Od triumfu rozpoczął się występ Huberta Hurkacza na kortach w Cincinnati. Polski tenisista ograł po bardzo emocjonującym starciu Yoshihito Nishiokę 2:1 (3:6, 7:6, 6:1) i zagra w 1/8 finału turnieju.
Początek meczu Polaka z Japończykiem przebiegał w bardzo spokojnej atmosferze. Do jej podgrzania doszło zaraz po zakończeniu drugiego seta. Porażka Nishioki sprawiła, że ten nie zapanował nad sobą.
Rywal Hurkacza złapał za rakietę, po czym roztrzaskał ją o kort. Zachowanie 28-latka nie mogło obejść się bez reakcji arbiter. Na zawodnika zostało nałożone ostrzeżenie. Na tym się nie skończyło.

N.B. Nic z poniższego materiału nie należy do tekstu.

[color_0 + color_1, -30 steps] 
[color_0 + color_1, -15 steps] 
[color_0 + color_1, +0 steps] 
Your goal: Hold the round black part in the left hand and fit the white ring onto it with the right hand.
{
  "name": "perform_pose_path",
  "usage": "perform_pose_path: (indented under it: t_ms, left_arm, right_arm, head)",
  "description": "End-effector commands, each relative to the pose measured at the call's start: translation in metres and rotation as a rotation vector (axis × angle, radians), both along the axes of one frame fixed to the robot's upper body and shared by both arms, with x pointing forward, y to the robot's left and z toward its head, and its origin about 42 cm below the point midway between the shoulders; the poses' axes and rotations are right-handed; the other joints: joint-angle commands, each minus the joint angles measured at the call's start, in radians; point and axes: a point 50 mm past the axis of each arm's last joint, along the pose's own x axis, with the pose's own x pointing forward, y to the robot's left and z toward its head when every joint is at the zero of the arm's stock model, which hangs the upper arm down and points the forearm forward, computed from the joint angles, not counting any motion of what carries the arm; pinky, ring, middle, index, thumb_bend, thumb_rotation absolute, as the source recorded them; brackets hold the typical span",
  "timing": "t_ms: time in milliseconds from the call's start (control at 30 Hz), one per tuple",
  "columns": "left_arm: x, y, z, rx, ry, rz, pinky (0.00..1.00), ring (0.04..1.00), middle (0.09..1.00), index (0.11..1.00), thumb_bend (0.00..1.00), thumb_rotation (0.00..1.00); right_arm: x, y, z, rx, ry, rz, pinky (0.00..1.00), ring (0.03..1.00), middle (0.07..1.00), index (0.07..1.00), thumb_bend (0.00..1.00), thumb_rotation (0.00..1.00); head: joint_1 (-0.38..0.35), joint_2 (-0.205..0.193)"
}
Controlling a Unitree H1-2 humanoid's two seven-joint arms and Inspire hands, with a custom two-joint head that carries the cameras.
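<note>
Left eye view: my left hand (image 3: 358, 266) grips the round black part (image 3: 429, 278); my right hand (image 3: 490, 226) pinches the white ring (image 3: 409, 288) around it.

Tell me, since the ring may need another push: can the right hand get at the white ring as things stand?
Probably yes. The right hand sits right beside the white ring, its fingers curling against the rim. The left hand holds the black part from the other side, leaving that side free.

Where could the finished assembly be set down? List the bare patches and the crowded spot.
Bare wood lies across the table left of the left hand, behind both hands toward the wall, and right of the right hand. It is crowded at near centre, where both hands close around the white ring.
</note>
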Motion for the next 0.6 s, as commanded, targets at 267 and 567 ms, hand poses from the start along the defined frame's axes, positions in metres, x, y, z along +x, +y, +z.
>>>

Przy stanie 2:1 w trzecim secie Hurkacz stanął przed szansą przełamania swojego przeciwnika. Polak wykończył akcję po kapitalnym returnie, wykorzystując tym samym break pointa. Udane zagranie 27-latka rozwścieczyło Nishiokę. Japończyk zaczął wybijać piłki poza kort.
Sędzia raz jeszcze upomniała tenisistę, tym razem nakładając na niego karny punkt. Hurkacz zaczął kolejnego gema od prowadzenia 15:0. Polak nie zwalniał tempa i chwilę później popisał się asem. Wówczas Nishioka znów nie wytrzymał i z dużą siłą uderzył piłką o bandę przy trybunie.
Arbiter czuwająca nad tym spotkaniem miała dość. Na Japończyka nałożono trzecie ostrzeżenie, co oznaczało automatyczne przegranego gema. Mimo to tenisista nadal nie potrafił się uspokoić.
W przerwie między gemami Nishioka udał się w narożnik kortu, gdzie próbował opanować emocje, lecz na wiele się to nie zdało. Po chwili znów zaczął on wyrzucać piłki poza kort. Ogromne nerwy, które opanowały Japończyka sprawiły, że nie zdołał odwrócić losów meczu.
Wiele wskazuje na to, że szaleństwo zawodnika na korcie będzie miało swoje konsekwencje. Związek ma bowiem ukarać Nishiokę grzywną. Na ten moment nie wiadomo, jaką kwotę zapłaci Japończyk.